> _Assignment_
Work out how many lines of the listing hold the string "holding". Answer with that number alone.

______

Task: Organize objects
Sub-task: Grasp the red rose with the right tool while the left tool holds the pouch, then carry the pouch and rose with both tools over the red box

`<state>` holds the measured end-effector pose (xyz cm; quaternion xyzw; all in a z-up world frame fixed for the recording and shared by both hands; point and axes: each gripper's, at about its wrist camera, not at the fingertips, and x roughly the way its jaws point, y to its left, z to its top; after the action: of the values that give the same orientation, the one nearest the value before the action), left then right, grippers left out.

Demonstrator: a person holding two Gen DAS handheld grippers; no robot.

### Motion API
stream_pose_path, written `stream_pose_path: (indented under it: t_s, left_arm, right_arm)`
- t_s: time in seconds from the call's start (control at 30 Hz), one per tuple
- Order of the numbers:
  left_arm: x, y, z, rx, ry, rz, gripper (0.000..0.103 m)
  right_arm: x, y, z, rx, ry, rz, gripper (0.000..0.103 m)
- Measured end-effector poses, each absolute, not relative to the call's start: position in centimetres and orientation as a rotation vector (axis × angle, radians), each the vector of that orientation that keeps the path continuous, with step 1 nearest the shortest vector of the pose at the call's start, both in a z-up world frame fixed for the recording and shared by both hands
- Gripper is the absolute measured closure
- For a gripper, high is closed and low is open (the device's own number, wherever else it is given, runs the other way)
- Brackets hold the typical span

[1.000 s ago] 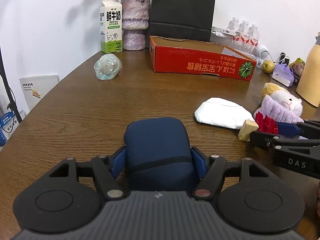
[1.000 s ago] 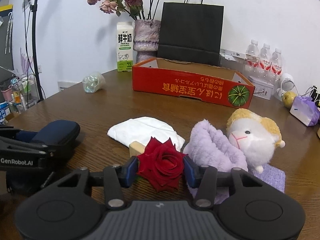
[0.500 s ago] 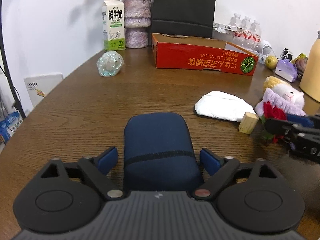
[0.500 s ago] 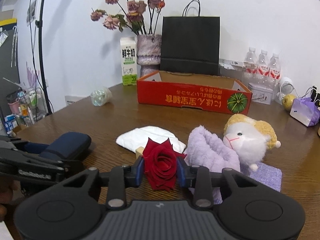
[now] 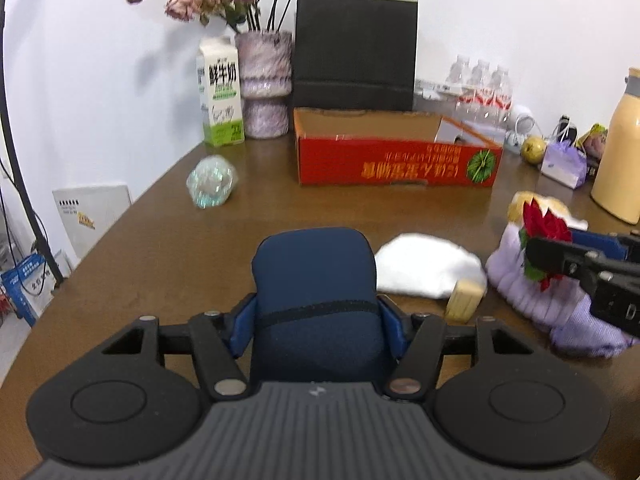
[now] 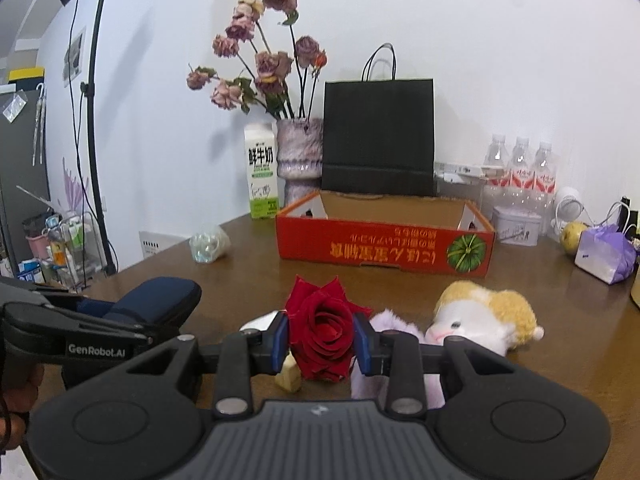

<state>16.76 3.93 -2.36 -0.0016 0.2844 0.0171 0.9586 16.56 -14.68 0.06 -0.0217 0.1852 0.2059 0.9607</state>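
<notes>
The left gripper (image 5: 316, 320) fingers (image 5: 243, 322) are closing on the dark blue zip case (image 5: 316, 280), both blue pads already lying against its sides, so it is being pinched and, by the look of it, carried just above the brown surface (image 5: 160, 240). The right gripper (image 6: 320, 340) fingers (image 6: 280, 338) are pinching the red rose (image 6: 322, 330) by its bloom, and it is being held clear of the things lying beneath it.

Just past the held items, a small wooden block (image 5: 464, 295) is resting beside a folded white cloth (image 5: 428, 268), and to their right a lilac plush cloth (image 5: 536, 292) is lying against a white and tan stuffed toy (image 6: 480, 316). None of these is being touched.

Farther on, a crumpled clear plastic bottle (image 5: 211, 182) is lying alone toward the left edge. Beyond the middle, the open red cardboard box (image 5: 396, 164) is standing, and what shows of its inside looks empty. Behind it are sitting a milk carton (image 5: 221, 102), a vase of dried flowers (image 5: 264, 84), a black paper bag (image 5: 354, 52) and some water bottles (image 5: 482, 84).

If the box is the collecting place, the sorting is barely starting: two things are being lifted, nothing appears stowed, and the block, both cloths, the toy and the loose bottle are all waiting.
</notes>
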Motion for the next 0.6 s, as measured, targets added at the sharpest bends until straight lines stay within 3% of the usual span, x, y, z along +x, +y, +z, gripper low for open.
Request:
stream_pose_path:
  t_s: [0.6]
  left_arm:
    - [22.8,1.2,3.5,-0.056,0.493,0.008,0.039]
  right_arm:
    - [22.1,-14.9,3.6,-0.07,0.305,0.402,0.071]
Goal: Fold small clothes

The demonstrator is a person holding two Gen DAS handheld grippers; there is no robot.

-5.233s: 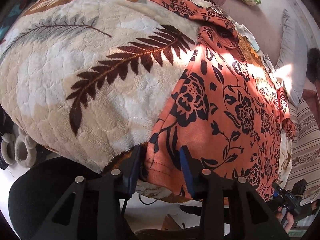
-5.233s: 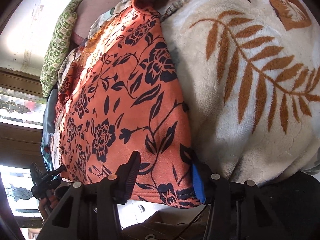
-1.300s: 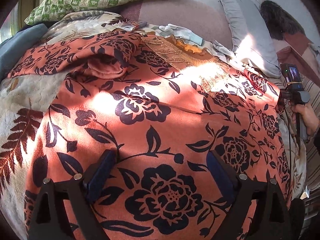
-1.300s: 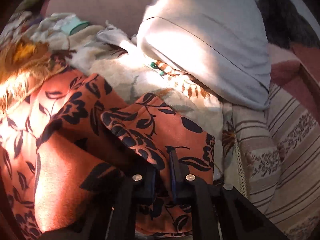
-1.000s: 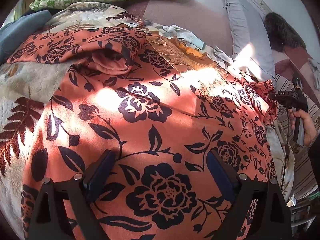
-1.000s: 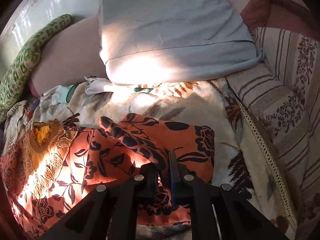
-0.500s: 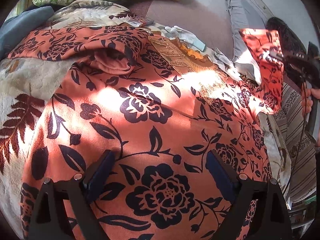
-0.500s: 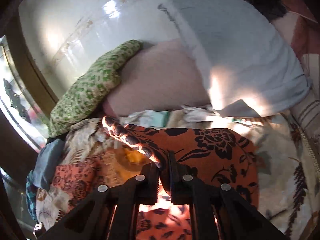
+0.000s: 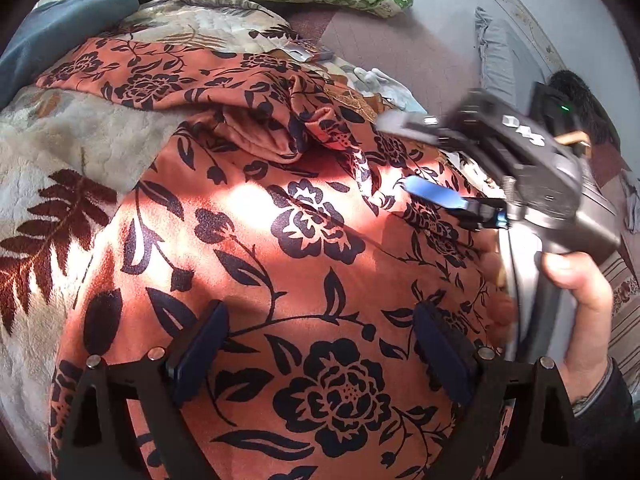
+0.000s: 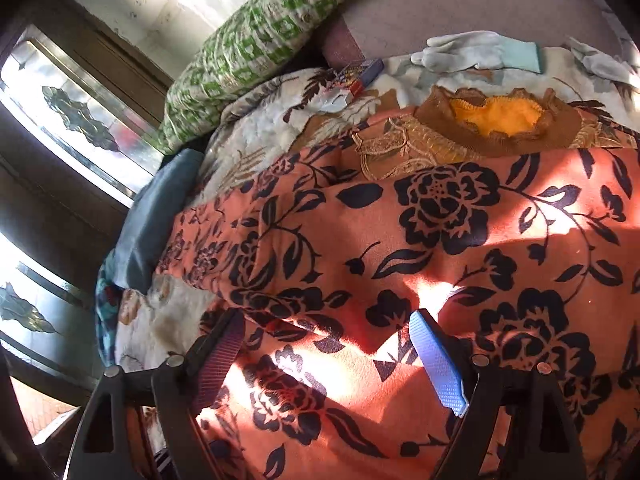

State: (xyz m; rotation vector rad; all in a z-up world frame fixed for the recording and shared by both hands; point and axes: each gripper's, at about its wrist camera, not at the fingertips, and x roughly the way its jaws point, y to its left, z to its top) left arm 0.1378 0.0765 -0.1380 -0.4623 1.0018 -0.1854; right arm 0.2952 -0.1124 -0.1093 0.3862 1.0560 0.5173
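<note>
Across the bed's leaf-patterned blanket [image 9: 52,168] lies the orange floral garment [image 9: 280,248], its long axis running from the near hem away toward the embroidered neckline [image 10: 496,120] by the green checked pillow [image 10: 256,40]. Left gripper [image 9: 320,348] hovers over the hem, jaws released. Right gripper [image 10: 332,360] has jaws opening, empty above the cloth; its body carries white lettering, too blurred to read.

Home bedroom, bed [image 9: 52,152] lying under a leaf-print blanket, green pillow [image 10: 256,36] leaning at its head, window [image 10: 60,92] letting sun in
</note>
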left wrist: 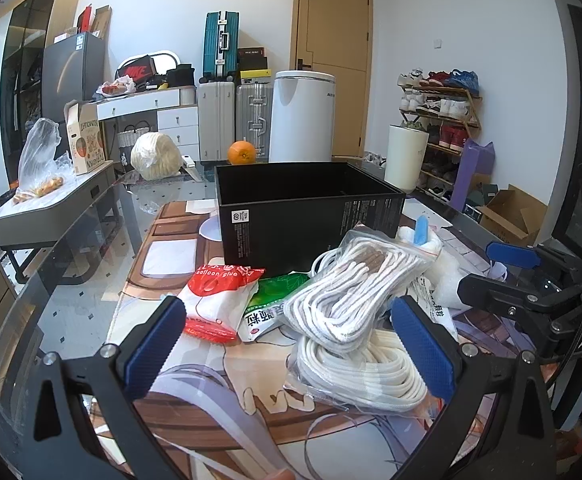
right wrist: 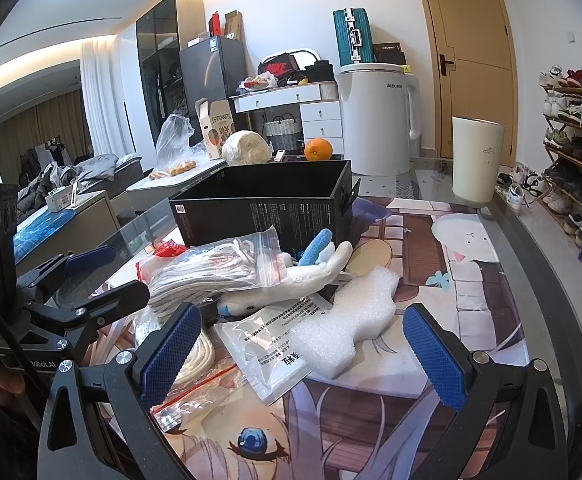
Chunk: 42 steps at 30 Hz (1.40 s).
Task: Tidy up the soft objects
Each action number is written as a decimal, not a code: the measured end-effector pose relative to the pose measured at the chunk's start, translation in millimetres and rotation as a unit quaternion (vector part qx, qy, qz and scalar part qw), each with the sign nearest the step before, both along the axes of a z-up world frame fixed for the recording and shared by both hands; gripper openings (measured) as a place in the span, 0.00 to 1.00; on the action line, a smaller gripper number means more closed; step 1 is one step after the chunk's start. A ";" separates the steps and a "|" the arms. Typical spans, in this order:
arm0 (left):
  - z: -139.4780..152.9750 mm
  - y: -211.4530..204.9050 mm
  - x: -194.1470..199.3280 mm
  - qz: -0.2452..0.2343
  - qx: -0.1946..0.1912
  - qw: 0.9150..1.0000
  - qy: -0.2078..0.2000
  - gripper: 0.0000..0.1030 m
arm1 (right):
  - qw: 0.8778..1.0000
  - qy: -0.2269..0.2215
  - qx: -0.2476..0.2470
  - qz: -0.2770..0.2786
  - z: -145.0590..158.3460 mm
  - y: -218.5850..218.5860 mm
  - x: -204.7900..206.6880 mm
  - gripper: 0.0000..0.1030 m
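An open black box [left wrist: 307, 208] stands on the table behind a pile of soft things; it also shows in the right wrist view [right wrist: 263, 204]. Two bags of white rope [left wrist: 355, 296] lie stacked in front of it, with a red and white packet [left wrist: 215, 300] and a green packet [left wrist: 275, 300] to their left. My left gripper [left wrist: 291, 344] is open and empty, just short of the rope. My right gripper [right wrist: 303, 352] is open and empty before a white foam piece [right wrist: 347, 328], a clear printed pouch [right wrist: 267, 348] and a white and blue plush toy [right wrist: 303, 272].
The glass table carries an anime print mat [right wrist: 471, 280]. An orange [left wrist: 242, 153], a white yarn ball [left wrist: 155, 156] and a white cup [right wrist: 477, 160] sit at the far side. The table edge [right wrist: 551, 264] curves along the right, with a shoe rack [right wrist: 575, 128] beyond.
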<state>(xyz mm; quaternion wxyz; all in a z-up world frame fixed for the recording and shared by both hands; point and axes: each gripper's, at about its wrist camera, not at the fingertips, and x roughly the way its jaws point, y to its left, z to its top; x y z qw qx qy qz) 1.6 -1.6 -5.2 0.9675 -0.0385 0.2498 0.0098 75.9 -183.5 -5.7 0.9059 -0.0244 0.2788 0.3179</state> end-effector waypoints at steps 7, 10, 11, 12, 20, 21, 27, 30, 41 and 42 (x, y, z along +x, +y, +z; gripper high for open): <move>1.1 -2.0 0.6 0.002 0.007 1.000 0.004 1.00 | 1.000 0.001 -0.001 0.003 0.1 0.8 0.2 1.00; 3.4 -4.2 2.0 -0.001 0.016 1.000 0.007 1.00 | 1.000 0.007 -0.002 0.004 -0.3 0.0 2.4 1.00; 4.0 -4.3 2.4 -0.001 0.017 1.000 0.008 1.00 | 1.000 0.010 -0.004 0.004 -0.3 0.6 3.1 1.00; 4.8 -4.4 2.8 -0.002 0.018 1.000 0.009 1.00 | 1.000 0.012 -0.006 0.003 -0.5 1.1 3.9 1.00; 14.3 -0.4 9.9 -0.016 0.016 1.000 0.007 1.00 | 0.999 0.028 -0.035 -0.017 1.7 3.9 11.1 1.00; 15.2 0.4 11.8 -0.018 0.014 1.000 0.009 1.00 | 0.998 0.035 -0.037 -0.020 0.6 3.5 13.3 1.00; 17.8 -3.8 25.7 -0.043 0.008 0.999 0.020 1.00 | 0.995 0.085 -0.050 -0.030 -9.1 2.0 29.4 1.00; 18.1 -8.8 34.3 -0.061 0.012 0.997 0.034 1.00 | 0.992 0.101 -0.065 -0.039 -13.9 4.2 37.0 1.00; 8.6 -25.5 59.0 -0.101 0.041 0.990 0.086 1.00 | 0.985 0.140 -0.087 -0.057 -23.6 7.8 59.2 1.00; 7.6 -25.7 60.8 -0.102 0.041 0.990 0.090 1.00 | 0.984 0.140 -0.089 -0.058 -23.3 7.9 60.5 1.00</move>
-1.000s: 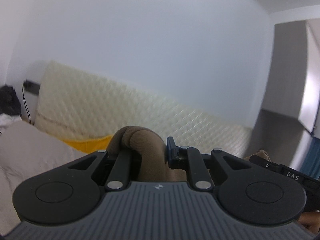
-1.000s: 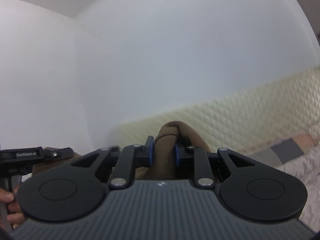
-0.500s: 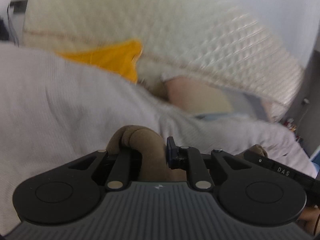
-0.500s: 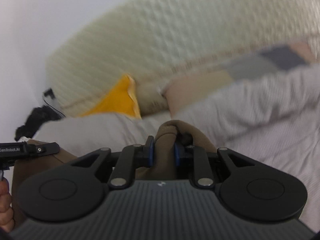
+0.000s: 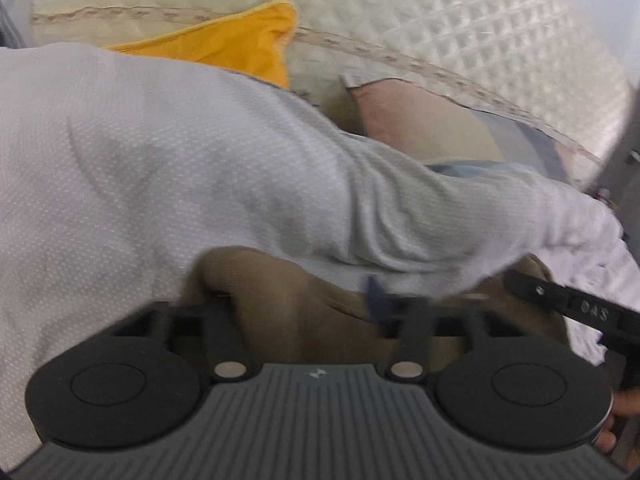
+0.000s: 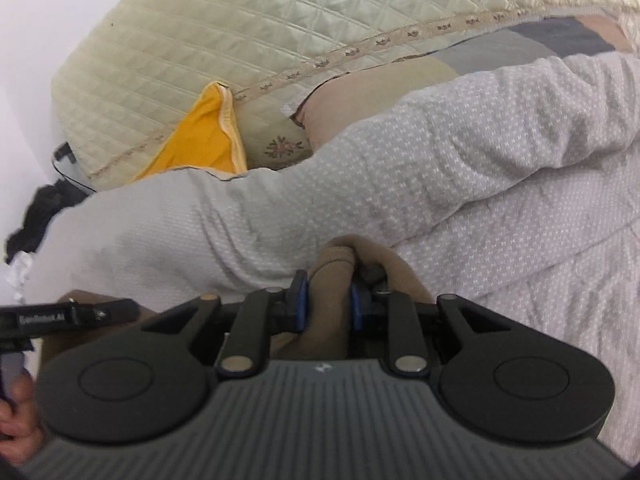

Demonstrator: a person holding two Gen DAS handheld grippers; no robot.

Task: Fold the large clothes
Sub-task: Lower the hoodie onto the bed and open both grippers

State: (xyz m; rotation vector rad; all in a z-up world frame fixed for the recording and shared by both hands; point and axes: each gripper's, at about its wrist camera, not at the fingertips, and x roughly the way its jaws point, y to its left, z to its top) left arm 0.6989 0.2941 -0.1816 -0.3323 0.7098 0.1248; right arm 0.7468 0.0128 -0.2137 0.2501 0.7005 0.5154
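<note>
Pinching a bunched fold of the tan garment (image 6: 332, 276), the right gripper (image 6: 326, 306) has its blue pads (image 6: 300, 300) pressed on either side of the cloth, jaws narrow and just starting to ease apart with the fabric still caught between them. Left gripper (image 5: 304, 304): jaws spreading wide at this moment, blurred in the left wrist view; one blue pad (image 5: 376, 300) stands clear of the cloth, the other finger is hidden behind a hump of the same tan garment (image 5: 288, 292), which lies loose in the gap, not clamped. Garment looks like a soft, thick knit, plain camel brown, rumpled into rounded ridges at both grip points, a broader sag of it stretching between and below the fingers. It rests low on the bed, against a grey-white textured blanket (image 5: 160, 160) that rolls up in a long ridge just behind it. Beyond the blanket: a yellow pillow (image 6: 200, 140), a pillow in pink, beige and grey patches (image 5: 440, 128), then a cream quilted headboard (image 6: 200, 40) with a floral trim band. Dark clothing heap (image 6: 36, 216) at the bed's far left corner. A hand (image 6: 18, 420) shows at the lower left edge of the right wrist view, on the other gripper's handle.
</note>
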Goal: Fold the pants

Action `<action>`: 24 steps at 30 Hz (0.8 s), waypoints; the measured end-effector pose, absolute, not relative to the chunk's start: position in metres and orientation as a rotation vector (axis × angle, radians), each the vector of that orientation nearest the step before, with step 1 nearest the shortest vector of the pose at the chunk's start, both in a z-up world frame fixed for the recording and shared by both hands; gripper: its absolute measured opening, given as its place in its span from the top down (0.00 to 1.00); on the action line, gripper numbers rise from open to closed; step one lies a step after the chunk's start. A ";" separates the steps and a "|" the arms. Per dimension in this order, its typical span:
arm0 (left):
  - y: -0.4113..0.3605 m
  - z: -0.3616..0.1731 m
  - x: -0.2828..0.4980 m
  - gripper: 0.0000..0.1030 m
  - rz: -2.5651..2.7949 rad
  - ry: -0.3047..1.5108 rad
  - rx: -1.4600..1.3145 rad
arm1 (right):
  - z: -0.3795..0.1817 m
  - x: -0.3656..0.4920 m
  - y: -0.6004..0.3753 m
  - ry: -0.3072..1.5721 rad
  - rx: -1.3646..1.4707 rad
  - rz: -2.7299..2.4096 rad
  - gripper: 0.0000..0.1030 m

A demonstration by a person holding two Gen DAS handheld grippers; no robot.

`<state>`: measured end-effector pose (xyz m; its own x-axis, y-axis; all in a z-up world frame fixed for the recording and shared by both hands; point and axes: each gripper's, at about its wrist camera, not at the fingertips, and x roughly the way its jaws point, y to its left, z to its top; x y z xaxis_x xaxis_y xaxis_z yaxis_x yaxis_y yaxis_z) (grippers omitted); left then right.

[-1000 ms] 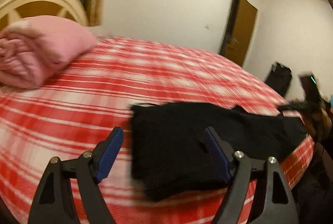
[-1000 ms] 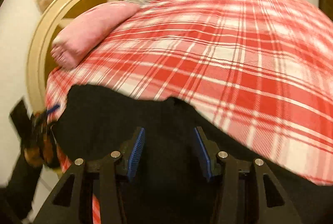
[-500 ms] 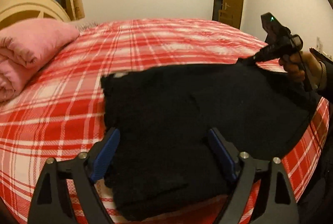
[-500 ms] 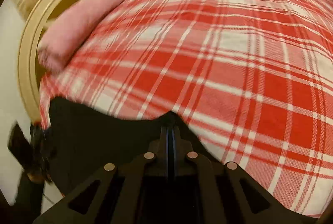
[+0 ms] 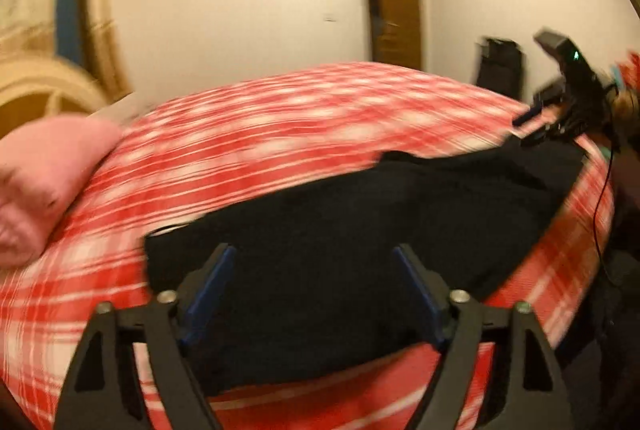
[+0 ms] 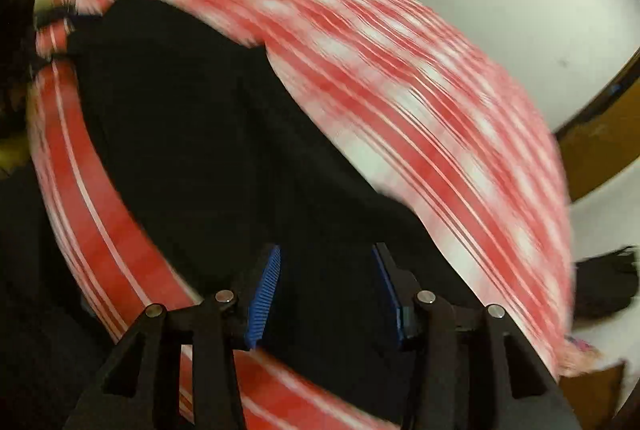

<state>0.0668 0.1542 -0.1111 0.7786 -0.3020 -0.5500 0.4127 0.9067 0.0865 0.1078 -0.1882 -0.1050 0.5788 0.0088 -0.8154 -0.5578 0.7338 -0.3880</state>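
Note:
The black pants (image 5: 360, 222) lie spread along the near edge of a bed with a red and white plaid sheet (image 5: 280, 118). My left gripper (image 5: 312, 254) hovers over their near end. Its jaws are wide apart and closing, and the cloth lies below them unpinched. At the far right a hand holds my right gripper (image 5: 528, 128) over the other end of the pants. In the right wrist view the pants (image 6: 180, 110) run away along the bed edge. My right gripper (image 6: 326, 250) is opening, with black cloth showing between its blue pads (image 6: 264, 294) but not pressed.
A folded pink blanket (image 5: 44, 174) lies at the head of the bed by a cream headboard (image 5: 36, 86). A brown door (image 5: 394, 2) and a black bag (image 5: 500, 66) stand by the far wall. Plaid sheet (image 6: 400, 70) stretches beyond the pants.
Half a second ago my right gripper was shut at the pants' edge; now it stands open and its view has rolled. The left view has swung sideways over the pants.

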 end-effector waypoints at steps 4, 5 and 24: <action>0.098 -0.126 0.065 0.43 -0.530 0.585 0.323 | -0.131 0.076 -0.205 0.911 -0.720 0.343 0.53; 0.089 -0.131 0.068 0.45 -0.554 0.607 0.349 | -0.135 0.070 -0.206 0.902 -0.705 0.351 0.53; 0.053 -0.160 0.071 0.42 -0.602 0.725 0.515 | -0.150 0.082 -0.151 0.833 -0.535 0.528 0.53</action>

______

> _Solution to the problem_
4